When a request would exceed the token limit, the policy returns 429 Too Many Requests before the request reaches the OpenAI backend—preventing overuse without consuming tokens for the rejected call.
Apply azure-openai-token-limit at the product scope to enforce per-subscription limits across all AI consumers in the product.
Reduce redundant AI calls with semantic caching
Many LLM use cases—FAQ bots, documentation assistants, and product lookup tools—receive conceptually similar or identical prompts from different users. The azure-openai-semantic-cache-lookup and azure-openai-semantic-cache-store policies cache OpenAI responses and serve cached results for semantically similar prompts, reducing both cost and latency without compromising the response quality the caller receives.
Configure semantic caching with a pair of policies—one on the inbound side and one on the outbound side:
<inbound>
<azure-openai-semantic-cache-lookup
score-threshold="0.05"
embeddings-backend-id="text-embedding-backend" />
<base />
</inbound>
<outbound>
<azure-openai-semantic-cache-store duration="3600" />
<base />
</outbound>
The score-threshold controls how similar a new prompt must be to a cached prompt before the cached response is returned. Lower values are more permissive (serve cache for more similar prompts). The cache store policy persists responses for the duration specified in seconds.
Note
Semantic caching requires an Azure OpenAI embedding model deployment to compute similarity scores between prompts. Configure a separate embeddings backend in API Management and reference it in the embeddings-backend-id parameter.

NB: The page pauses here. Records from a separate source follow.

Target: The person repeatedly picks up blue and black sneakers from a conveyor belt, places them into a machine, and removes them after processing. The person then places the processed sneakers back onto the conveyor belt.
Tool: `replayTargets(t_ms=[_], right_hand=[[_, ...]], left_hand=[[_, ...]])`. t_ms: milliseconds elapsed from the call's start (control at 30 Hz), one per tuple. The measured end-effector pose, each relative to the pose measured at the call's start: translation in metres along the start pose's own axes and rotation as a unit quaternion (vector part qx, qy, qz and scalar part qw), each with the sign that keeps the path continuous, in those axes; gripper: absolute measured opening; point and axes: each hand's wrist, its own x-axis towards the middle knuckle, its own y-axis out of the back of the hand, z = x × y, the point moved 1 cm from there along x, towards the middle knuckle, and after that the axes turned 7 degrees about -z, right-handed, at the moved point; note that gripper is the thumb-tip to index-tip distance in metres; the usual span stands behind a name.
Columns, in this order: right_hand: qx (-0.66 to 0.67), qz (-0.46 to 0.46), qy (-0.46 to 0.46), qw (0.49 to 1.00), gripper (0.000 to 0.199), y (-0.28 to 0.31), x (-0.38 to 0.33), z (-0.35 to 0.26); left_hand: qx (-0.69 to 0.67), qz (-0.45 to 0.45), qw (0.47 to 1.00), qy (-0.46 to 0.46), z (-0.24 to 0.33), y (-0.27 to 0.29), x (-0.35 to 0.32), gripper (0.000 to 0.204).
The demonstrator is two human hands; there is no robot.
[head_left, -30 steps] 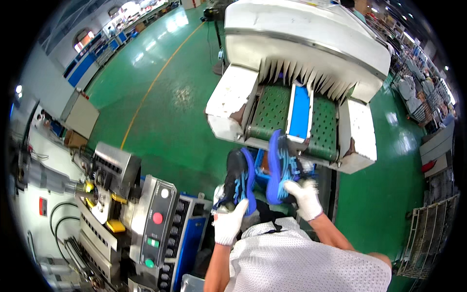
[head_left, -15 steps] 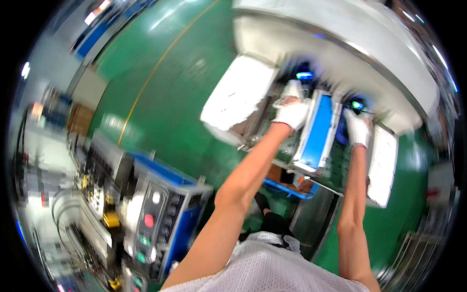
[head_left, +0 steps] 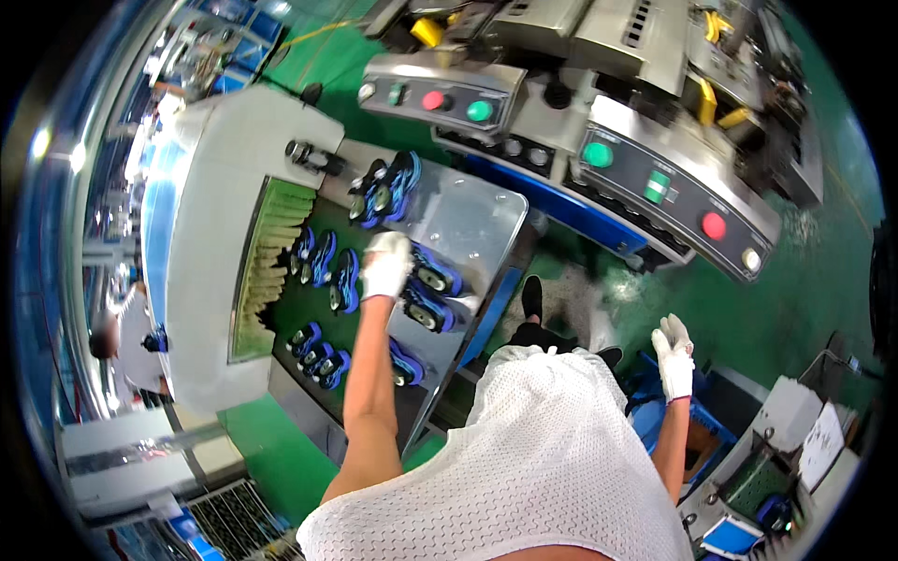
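My left hand [head_left: 386, 265], in a white glove, reaches over dark shoes with blue-purple edges at the machine's mouth. Its fingers point down and away, so whether they grip anything is hidden. Close to its right lies one shoe [head_left: 436, 268], with another shoe [head_left: 426, 307] just below. Farther up stands a pair of shoes [head_left: 398, 187]; more shoes [head_left: 323, 259] sit on the green belt to its left. My right hand [head_left: 673, 357], also gloved, hangs free out to the right, holding nothing, with its fingers stretched and partly apart.
A metal shelf [head_left: 477, 210] borders the green belt, which runs to a pale machine housing [head_left: 224, 140] with a fringed opening [head_left: 271, 266]. Control panels [head_left: 669, 182] with round buttons stand ahead. A blue crate [head_left: 645, 421] and another white-sided station [head_left: 795, 416] are at right.
The view has swung from the white-sided station to the shoe-covered belt. Both hands have left that station; the left is now over the shoes, the right out at the side.
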Motion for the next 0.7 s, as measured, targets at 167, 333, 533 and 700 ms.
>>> replayTargets(t_ms=[167,333,533,700], right_hand=[[-0.223,-0.056,0.009,0.973,0.061,-0.08,0.072,-0.064],[-0.364,-0.296,0.077,0.88,0.066,-0.292,0.125,-0.167],[-0.511,-0.475,0.016,0.716,0.089,-0.517,0.127,-0.164],[-0.495,-0.39,0.141,0.764,0.079,-0.524,0.094,-0.062]], left_hand=[[-0.049,0.098,0.944,0.312,-0.163,0.055,-0.06,0.031],[-0.337,0.043,0.923,0.183,-0.088,0.018,-0.087,0.04],[-0.255,0.036,0.949,0.179,-0.044,-0.089,-0.096,0.043],[-0.328,0.052,0.91,0.248,-0.047,-0.095,-0.126,0.04]])
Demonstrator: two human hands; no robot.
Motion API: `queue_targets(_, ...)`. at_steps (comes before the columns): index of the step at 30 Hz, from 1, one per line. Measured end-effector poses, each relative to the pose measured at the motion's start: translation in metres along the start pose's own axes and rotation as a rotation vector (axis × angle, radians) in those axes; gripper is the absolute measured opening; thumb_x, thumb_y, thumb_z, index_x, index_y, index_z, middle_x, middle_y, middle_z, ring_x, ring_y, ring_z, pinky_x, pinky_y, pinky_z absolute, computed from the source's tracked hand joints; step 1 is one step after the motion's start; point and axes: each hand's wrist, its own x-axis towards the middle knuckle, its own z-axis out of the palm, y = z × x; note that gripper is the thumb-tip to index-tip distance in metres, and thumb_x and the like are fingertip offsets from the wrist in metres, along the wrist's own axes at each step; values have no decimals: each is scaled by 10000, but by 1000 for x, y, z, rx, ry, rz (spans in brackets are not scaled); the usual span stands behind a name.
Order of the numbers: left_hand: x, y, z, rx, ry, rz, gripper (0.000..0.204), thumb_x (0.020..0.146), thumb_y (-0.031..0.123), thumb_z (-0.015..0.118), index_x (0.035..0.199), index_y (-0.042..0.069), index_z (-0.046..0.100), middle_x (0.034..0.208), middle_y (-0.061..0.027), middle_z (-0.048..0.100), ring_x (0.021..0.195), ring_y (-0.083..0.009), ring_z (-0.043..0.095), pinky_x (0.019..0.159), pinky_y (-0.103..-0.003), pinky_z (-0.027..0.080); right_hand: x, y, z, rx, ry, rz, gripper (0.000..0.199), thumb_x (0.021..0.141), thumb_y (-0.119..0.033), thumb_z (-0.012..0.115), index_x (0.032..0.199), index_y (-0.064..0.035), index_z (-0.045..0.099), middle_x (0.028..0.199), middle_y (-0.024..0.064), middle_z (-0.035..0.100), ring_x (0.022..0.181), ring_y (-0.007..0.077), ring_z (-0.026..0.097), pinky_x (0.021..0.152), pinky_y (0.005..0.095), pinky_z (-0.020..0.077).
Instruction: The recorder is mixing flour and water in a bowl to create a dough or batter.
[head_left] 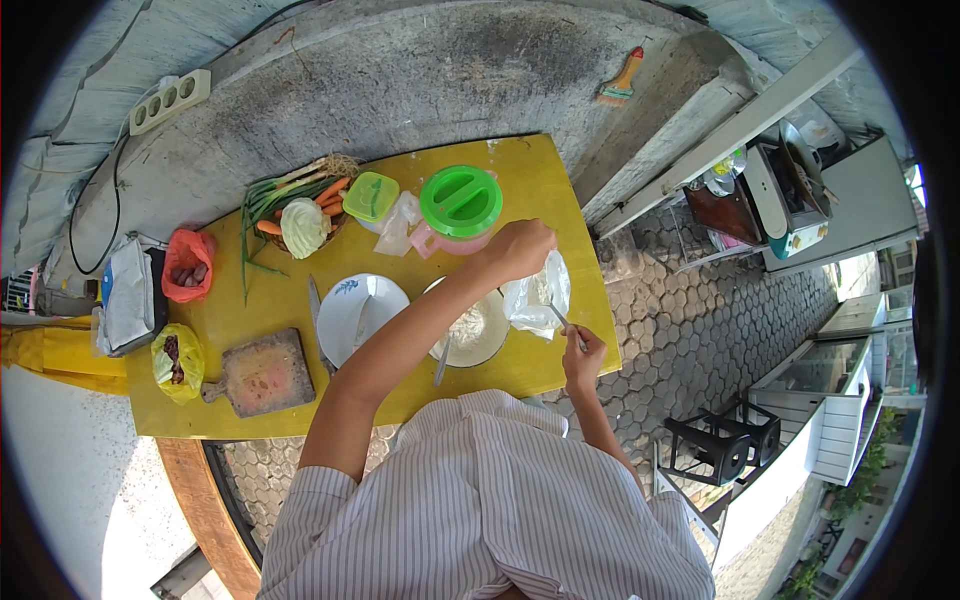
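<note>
A clear plastic bag [541,297] of white powder, probably flour, lies at the right of the yellow table. My left hand [524,246] reaches across to its far edge, fingers closed there and apparently pinching the plastic. The closed fingers of my right hand [584,356] grip a spoon [560,314] by its handle, its front end in the bag's mouth. Just left of the bag is a white bowl [497,340] with white powder inside, partly covered by my left forearm. A metal utensil [442,362] leans on that bowl's near-left rim.
Left of my forearm stands a white plate [392,293] beside a knife [315,300] and a wooden cutting board [266,372]. Behind are a green-lidded pink jug [461,201], a green container [371,196] and cabbage [305,228]. Red [189,265] and yellow [176,362] bags occupy the left.
</note>
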Motion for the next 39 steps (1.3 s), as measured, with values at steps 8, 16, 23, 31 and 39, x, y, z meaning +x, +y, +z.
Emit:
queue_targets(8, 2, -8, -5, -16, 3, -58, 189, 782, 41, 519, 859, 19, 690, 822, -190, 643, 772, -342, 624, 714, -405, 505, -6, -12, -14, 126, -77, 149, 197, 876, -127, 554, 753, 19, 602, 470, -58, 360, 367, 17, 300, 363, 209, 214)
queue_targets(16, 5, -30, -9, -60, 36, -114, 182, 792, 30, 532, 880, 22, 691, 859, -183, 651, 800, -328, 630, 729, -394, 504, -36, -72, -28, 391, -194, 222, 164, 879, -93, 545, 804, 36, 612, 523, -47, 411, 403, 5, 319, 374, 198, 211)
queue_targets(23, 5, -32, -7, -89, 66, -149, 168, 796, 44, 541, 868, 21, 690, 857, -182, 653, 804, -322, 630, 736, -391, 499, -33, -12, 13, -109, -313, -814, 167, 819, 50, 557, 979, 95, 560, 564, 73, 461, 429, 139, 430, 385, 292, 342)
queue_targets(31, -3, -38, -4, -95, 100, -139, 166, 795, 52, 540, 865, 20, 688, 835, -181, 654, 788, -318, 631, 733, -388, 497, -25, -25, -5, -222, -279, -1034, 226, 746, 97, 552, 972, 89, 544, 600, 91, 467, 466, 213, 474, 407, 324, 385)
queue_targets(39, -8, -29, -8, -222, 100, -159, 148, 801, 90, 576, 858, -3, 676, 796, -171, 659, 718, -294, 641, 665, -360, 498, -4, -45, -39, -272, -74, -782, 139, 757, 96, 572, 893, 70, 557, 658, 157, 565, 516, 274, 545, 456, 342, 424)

Monitor AI usage for governance
AI costs and capacity planning require visibility into which subscribers are consuming tokens, which prompts generate errors, and what the latency profile looks like per model deployment. API Management's integration with Azure Monitor and Application Insights captures this data per request.

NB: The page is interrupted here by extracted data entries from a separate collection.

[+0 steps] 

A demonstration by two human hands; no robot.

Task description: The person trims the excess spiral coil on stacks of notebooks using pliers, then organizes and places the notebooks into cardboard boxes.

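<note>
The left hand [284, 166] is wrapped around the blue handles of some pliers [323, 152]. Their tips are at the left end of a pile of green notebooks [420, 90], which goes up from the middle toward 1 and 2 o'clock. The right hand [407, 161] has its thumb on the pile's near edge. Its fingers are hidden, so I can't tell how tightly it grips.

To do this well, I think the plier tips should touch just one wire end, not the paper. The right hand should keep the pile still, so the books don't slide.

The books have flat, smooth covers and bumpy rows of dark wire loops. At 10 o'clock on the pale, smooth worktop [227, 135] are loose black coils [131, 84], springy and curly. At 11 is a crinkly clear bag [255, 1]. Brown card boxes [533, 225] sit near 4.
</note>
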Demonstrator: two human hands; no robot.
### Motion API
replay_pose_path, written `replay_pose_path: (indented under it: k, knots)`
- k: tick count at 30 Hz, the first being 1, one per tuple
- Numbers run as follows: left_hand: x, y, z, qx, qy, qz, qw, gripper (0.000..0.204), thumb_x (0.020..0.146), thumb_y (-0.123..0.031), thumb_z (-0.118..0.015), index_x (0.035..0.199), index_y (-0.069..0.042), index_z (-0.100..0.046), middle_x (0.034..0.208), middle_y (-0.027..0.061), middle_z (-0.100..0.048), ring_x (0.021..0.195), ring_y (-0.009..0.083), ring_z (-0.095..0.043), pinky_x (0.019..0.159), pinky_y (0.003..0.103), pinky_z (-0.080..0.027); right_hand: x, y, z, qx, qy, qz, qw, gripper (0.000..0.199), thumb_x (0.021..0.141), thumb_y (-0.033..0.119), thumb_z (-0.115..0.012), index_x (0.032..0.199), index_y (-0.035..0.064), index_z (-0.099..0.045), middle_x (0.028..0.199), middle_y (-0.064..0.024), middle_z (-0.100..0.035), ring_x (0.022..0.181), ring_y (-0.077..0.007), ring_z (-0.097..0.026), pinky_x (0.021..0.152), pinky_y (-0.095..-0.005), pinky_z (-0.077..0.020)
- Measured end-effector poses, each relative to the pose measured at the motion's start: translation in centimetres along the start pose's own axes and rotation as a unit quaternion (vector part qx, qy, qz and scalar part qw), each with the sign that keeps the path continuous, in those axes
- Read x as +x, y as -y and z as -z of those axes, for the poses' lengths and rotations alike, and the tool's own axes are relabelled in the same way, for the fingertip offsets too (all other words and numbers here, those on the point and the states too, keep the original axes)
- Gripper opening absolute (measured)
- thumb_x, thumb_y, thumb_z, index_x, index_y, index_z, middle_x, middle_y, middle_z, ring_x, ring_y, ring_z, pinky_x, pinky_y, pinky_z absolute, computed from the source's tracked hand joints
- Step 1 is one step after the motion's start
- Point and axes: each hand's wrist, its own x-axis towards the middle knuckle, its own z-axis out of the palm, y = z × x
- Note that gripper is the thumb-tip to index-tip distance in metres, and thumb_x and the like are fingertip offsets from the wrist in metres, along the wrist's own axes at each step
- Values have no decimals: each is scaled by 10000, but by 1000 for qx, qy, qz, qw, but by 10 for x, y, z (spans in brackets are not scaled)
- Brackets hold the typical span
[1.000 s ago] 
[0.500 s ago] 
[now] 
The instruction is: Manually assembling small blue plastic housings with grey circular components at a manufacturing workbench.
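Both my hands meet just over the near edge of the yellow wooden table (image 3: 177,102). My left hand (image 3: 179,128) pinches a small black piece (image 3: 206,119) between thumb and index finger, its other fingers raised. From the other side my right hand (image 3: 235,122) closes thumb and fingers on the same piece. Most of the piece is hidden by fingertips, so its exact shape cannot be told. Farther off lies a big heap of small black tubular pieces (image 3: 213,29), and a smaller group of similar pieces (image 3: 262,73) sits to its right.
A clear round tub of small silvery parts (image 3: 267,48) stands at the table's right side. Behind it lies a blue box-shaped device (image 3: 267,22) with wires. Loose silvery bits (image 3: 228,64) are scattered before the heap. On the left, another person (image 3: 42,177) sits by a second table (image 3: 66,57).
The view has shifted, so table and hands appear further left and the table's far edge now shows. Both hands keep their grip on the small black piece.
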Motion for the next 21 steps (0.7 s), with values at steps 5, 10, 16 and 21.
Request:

Enable Application Insights logging in API Management and configure it to capture token counts, response latencies, model errors, and HTTP status codes for AI APIs. Use Azure Monitor workbooks to visualize token consumption per subscription, track 429 error rates to identify subscribers approaching limits, and detect latency outliers that can indicate backend capacity issues.
Important
Logging request and response bodies for AI APIs captures prompt and completion text. Verify that this aligns with your data handling policies before enabling detailed logging in production—prompts can contain sensitive user input or proprietary business context.

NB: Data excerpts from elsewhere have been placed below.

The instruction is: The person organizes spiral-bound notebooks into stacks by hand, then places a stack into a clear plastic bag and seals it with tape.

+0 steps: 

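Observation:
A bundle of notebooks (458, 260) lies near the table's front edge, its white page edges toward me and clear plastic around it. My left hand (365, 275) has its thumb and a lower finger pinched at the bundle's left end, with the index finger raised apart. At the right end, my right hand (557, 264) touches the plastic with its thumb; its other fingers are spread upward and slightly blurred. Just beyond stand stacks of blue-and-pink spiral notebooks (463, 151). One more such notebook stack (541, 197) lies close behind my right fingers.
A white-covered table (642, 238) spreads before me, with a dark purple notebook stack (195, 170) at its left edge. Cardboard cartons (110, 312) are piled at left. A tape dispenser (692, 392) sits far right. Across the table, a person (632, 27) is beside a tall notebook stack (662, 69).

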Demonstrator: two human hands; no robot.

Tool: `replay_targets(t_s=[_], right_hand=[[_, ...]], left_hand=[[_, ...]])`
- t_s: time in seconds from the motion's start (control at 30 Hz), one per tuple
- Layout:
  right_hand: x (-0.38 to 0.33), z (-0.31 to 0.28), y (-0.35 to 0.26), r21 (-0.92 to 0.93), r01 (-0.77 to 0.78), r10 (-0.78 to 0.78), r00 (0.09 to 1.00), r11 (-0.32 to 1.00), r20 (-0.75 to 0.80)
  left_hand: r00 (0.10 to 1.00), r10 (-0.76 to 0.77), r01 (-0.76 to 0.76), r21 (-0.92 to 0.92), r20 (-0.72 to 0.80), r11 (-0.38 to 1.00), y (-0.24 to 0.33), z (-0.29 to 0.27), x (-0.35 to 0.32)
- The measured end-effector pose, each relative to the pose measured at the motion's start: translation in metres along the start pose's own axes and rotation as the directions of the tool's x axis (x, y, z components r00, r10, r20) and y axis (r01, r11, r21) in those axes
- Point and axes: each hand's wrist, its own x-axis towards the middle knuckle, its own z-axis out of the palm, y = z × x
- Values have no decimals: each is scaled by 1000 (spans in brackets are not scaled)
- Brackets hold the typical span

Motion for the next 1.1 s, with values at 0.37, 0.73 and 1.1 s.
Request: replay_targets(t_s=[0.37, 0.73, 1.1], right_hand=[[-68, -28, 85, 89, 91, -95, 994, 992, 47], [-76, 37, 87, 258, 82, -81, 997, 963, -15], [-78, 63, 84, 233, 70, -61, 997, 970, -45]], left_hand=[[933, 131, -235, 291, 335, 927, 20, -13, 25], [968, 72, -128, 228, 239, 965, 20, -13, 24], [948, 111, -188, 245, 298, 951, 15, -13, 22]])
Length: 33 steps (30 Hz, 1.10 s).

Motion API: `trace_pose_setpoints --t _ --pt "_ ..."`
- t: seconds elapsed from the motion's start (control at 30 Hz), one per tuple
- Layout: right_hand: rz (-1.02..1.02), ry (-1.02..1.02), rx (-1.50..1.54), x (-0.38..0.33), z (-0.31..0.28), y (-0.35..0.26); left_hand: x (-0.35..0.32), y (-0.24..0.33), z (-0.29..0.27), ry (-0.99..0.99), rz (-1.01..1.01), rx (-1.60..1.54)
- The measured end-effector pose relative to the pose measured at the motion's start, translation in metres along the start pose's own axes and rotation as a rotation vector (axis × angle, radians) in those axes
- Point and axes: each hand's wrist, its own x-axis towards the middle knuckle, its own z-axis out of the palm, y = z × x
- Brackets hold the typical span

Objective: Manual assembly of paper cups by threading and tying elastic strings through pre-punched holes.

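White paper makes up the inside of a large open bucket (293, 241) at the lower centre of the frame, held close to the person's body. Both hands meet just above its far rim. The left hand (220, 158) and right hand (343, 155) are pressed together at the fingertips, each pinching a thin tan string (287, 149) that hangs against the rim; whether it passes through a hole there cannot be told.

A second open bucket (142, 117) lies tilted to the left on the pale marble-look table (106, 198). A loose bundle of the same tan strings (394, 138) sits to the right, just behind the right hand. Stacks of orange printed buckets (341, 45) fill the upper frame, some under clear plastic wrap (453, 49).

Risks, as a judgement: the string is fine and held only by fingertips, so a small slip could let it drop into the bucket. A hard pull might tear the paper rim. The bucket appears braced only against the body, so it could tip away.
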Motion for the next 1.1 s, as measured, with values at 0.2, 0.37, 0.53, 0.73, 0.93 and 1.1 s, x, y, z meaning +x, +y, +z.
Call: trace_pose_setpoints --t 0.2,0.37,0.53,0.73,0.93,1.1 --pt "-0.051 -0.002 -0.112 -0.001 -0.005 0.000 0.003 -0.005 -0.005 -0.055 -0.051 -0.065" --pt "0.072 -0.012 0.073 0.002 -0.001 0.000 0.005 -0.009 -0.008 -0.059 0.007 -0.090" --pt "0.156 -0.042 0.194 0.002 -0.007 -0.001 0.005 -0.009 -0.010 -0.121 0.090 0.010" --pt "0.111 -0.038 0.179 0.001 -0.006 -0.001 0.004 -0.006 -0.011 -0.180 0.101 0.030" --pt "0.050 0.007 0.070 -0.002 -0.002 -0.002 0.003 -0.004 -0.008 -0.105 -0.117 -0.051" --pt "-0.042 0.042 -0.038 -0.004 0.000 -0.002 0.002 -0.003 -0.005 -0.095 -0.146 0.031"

When autonomous agents—including Function-based orchestrators and Azure AI Foundry agent workflows—call Azure OpenAI through API Management, the same token-limit and logging policies apply regardless of whether the caller is a human-facing application or an automated agent. This prevents runaway agent loops from exhausting provisioned throughput and ensures every AI interaction is captured in your governance logs.